The land swap deal the government is proposing with Sadeen Group’s American University of Malta and Smart City in Kalkara will be debated in parliament’s plenary after the National Audit Office Accounts Committee failed to reach unanimity about it on Thursday.

The Opposition’s representatives on the committee, Darren Carabott and Rebakah Cilia, voted against two resolutions for land in Senglea and Marsascala earmarked for the AUM to return to the government, with the university instead being given land at SmartCity to develop a campus.

The resolutions were tabled by Economy Minister Silvio Schembri following months of negotiations with both the AUM and SmartCity Malta.

The deal will see the controversial university being given a plot of land, measuring over 31,500 square metres to develop the campus it had previously been planning on an outside development zone at Żonqor in Marsascala and the dormitory on a site in Senglea, close to its present campus in Cospicua.

AUM’s plans to build a campus in Marsascala had drawn nationwide protests in 2015, with the government eventually pledging to not allow that project until AUM had filled its Cospicua campus.

The university’s plans to build a dormitory instead of a car park in Senglea had also attracted widespread irritation within Cottonera, with even Labour whip Glenn Bedingfield making a public plea for the university to change tack.

The new deals were announced by Prime Minister Robert Abela during the electoral campaign.

The PN’s representatives on the committee stressed on Thursday that while the party was not against the return of the Żonqor land, its position was that it should not have been taken in the first place.

Carabott also questioned whether the government was happy with the AUM’s performance so far, since it attracted fewer than 200 students in four years. “The government clearly wants to continue working with someone who failed to get his project in Malta going,” he told the committee.

When it was first announced in 2015, AUM investors Sadeen Group said they intended to attract hundreds of students to the private university within a few years of operation.

Carabott said the government should have taken back the land at Marsascala without compensating Sadeen with land at Smart City since the AUM failed to live up to its contractual obligations.

He said the Opposition was willing to vote in favour of that part of the deal that provides for the land at Żonqor to be returned, but it was against the part of the contract that gives more to Sadeen, despite its failure to live up to its obligations.

According to the resolutions, the government will be allocating almost 45,000 square metres of land in SmartCity for AUM can build its new campus alongside a new campus the government plans to build for the Institute of Tourism Studies.

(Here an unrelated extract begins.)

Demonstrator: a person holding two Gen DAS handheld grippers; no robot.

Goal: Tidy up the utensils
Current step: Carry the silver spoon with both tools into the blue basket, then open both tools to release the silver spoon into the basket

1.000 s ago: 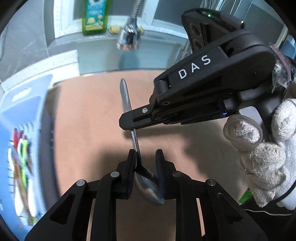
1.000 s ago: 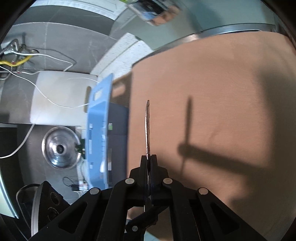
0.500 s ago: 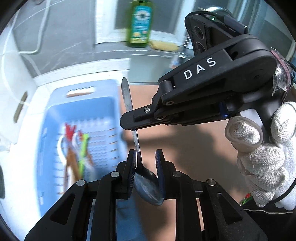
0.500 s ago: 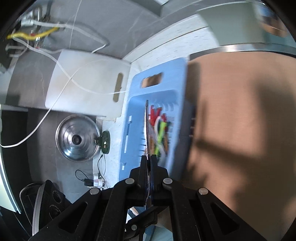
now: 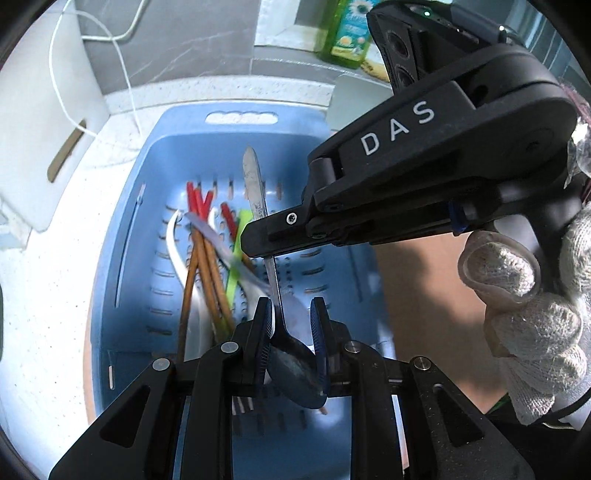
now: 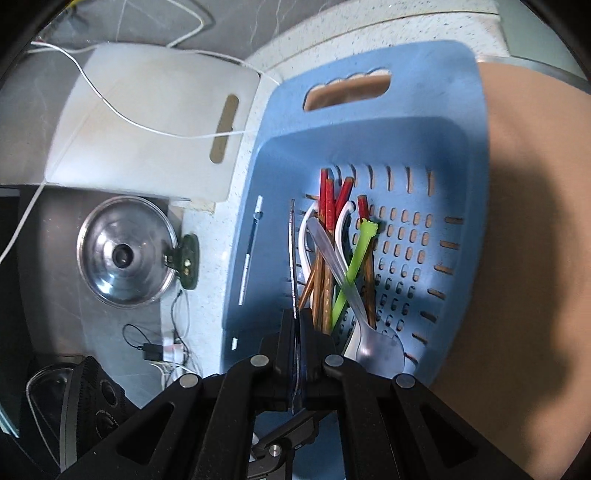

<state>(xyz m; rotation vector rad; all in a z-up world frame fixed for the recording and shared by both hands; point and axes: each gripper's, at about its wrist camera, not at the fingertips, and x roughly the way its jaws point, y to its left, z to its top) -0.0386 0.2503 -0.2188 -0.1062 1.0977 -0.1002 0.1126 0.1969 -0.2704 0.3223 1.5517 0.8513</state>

SmartCity Malta is now obliged to build a new private primary and secondary school as well as develop some 7,000 square metres of space for businesses instead of the originally-planned apartments. These must be completed within five years from when permits are issued.

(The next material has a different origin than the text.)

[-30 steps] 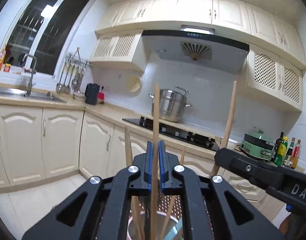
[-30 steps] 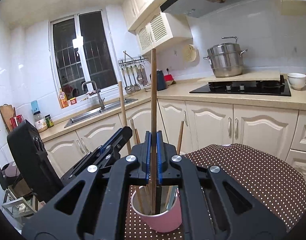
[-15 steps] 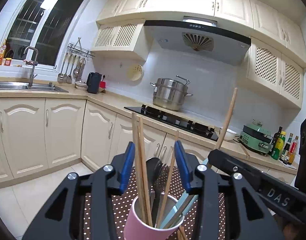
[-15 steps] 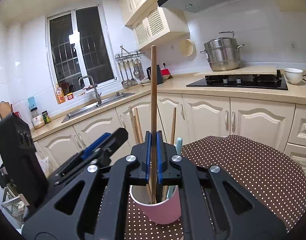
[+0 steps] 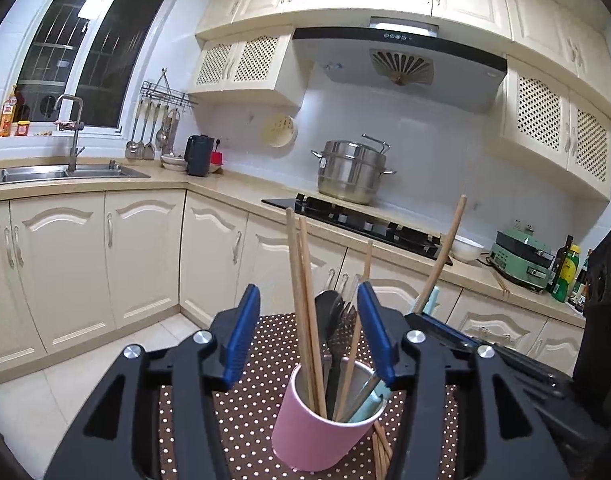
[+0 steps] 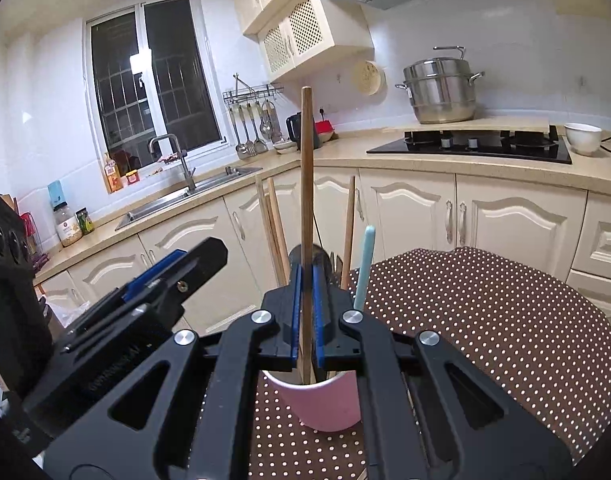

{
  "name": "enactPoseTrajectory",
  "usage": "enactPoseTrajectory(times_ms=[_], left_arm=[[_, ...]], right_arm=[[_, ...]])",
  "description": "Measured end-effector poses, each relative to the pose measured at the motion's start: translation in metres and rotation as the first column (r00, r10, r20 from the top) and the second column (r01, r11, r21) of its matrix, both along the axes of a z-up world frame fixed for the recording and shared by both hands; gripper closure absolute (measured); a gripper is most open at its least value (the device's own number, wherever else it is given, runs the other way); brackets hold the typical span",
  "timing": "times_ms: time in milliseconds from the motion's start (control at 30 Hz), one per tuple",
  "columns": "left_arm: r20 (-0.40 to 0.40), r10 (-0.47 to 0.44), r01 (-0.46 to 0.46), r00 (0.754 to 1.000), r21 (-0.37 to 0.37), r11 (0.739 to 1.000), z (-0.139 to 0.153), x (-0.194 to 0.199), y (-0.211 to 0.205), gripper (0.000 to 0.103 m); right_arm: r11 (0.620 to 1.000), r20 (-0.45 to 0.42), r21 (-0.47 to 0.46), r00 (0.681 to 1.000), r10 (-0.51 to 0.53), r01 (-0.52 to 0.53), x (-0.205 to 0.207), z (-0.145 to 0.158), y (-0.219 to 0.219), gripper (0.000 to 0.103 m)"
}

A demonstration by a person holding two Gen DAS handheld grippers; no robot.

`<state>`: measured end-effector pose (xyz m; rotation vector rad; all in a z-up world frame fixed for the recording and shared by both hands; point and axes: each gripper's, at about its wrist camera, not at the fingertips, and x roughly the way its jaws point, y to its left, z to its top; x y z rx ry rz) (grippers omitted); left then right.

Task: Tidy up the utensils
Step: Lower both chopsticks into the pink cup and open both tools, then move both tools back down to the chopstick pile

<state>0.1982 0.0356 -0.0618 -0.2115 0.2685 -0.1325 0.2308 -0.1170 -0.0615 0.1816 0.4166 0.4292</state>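
Cup (image 5: 325,424), pink, on dotted tablecloth (image 6: 485,320), sits just ahead of L gripper (image 5: 308,336); fingers spread wide, nothing between them, framing cup's contents. Two wooden chopsticks (image 5: 303,300) stand near-upright in cup, tips down, w/ a third thinner one, dark spoon (image 5: 329,320) & pale blue handle (image 6: 363,268). R gripper (image 6: 306,312) above cup, pads closed on one wooden chopstick (image 6: 306,176): long axis vertical, lower end inside cup, upper end pointing at ceiling. More chopsticks (image 5: 379,448) lie flat on cloth beside cup base.
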Motion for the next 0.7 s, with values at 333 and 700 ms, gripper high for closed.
enactPoseTrajectory(times_ms=[333, 700], left_arm=[[-0.043, 0.022, -0.020, 0.999, 0.026, 0.999, -0.002, -0.009, 0.004, 0.048], [-0.050, 0.045, -0.045, 0.998, 0.013, 0.999, 0.010, -0.029, 0.010, 0.044]], right_arm=[[1.000, -0.023, -0.007, 1.000, -0.016, 0.016, -0.006, -0.003, 0.003, 0.096], [0.998, -0.015, 0.004, 0.998, -0.067, 0.067, -0.019, 0.006, -0.006, 0.063]])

In turn, the government committed itself to upgrading the road network leading to SmartCity Malta, including a ring road around the entire site as well as a 600-car underground car park and a shuttle bus linking SmartCity to AUM in Cospicua from where people can get a boat to Valletta.

In a separate resolution, Schembri proposed that the area in Senglea where AUM wanted to build its dormitory will be turned into a public garden. AUM will also be given five garages in the area.

Schembri insisted that Sadeen had not breached any of its contractual obligations because the contract still has many years for the targets to be met. The university must reach the 400 student target by April 2029. 

On the conditions with SmartCity Malta, Schembri said these were the same as the original contract that was negotiated by previous PN administrations and the government was bound by it.